_Task goal_.
The response should consist solely of the line containing "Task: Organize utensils" and the lines after it through the end of the listing below, repeated exactly.

_Data excerpt_.
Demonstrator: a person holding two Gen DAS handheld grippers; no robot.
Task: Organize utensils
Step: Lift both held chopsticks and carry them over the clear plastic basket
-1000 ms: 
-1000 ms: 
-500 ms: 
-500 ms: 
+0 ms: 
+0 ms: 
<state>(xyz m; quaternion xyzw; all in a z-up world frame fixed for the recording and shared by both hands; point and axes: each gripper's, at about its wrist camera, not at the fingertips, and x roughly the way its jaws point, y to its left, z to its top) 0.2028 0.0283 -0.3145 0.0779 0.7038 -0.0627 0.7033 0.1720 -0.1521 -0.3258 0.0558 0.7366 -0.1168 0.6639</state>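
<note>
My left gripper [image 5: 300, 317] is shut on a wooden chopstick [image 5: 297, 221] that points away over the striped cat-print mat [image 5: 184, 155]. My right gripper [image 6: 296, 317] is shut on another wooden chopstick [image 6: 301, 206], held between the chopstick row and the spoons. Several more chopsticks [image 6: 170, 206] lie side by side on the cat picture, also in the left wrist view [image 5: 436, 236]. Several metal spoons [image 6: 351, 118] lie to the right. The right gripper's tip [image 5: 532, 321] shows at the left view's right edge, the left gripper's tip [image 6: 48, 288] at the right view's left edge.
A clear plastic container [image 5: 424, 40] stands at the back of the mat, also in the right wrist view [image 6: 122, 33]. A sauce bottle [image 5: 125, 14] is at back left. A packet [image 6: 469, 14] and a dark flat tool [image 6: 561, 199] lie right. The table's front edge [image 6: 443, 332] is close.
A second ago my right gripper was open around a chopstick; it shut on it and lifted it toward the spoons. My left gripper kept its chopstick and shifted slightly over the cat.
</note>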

_Exercise output_.
Task: Organize utensils
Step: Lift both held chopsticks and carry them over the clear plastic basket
-1000 ms: 
-1000 ms: 
-500 ms: 
-500 ms: 
+0 ms: 
+0 ms: 
<state>(xyz m; quaternion xyzw; all in a z-up world frame fixed for the recording and shared by both hands; point and axes: each gripper's, at about its wrist camera, not at the fingertips, and x roughly the way its jaws point, y to its left, z to its top) 0.2028 0.0283 -0.3145 0.0779 0.7038 -0.0627 0.7033 0.1720 -0.1521 -0.3258 0.0558 0.7366 -0.1168 0.6639</state>
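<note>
My left gripper [image 5: 300, 317] is shut on a wooden chopstick [image 5: 297, 221] that points away over the striped cat-print mat [image 5: 184, 155]. My right gripper [image 6: 296, 317] is shut on another wooden chopstick [image 6: 301, 206], held between the chopstick row and the spoons. Several more chopsticks [image 6: 170, 206] lie side by side on the cat picture, also in the left wrist view [image 5: 436, 236]. Several metal spoons [image 6: 351, 118] lie to the right. The right gripper's tip [image 5: 532, 321] shows at the left view's right edge, the left gripper's tip [image 6: 48, 288] at the right view's left edge.
A clear plastic container [image 5: 424, 40] stands at the back of the mat, also in the right wrist view [image 6: 122, 33]. A sauce bottle [image 5: 125, 14] is at back left. A packet [image 6: 469, 14] and a dark flat tool [image 6: 561, 199] lie right. The table's front edge [image 6: 443, 332] is close.
A second ago my right gripper was open around a chopstick; it shut on it and lifted it toward the spoons. My left gripper kept its chopstick and shifted slightly over the cat.
</note>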

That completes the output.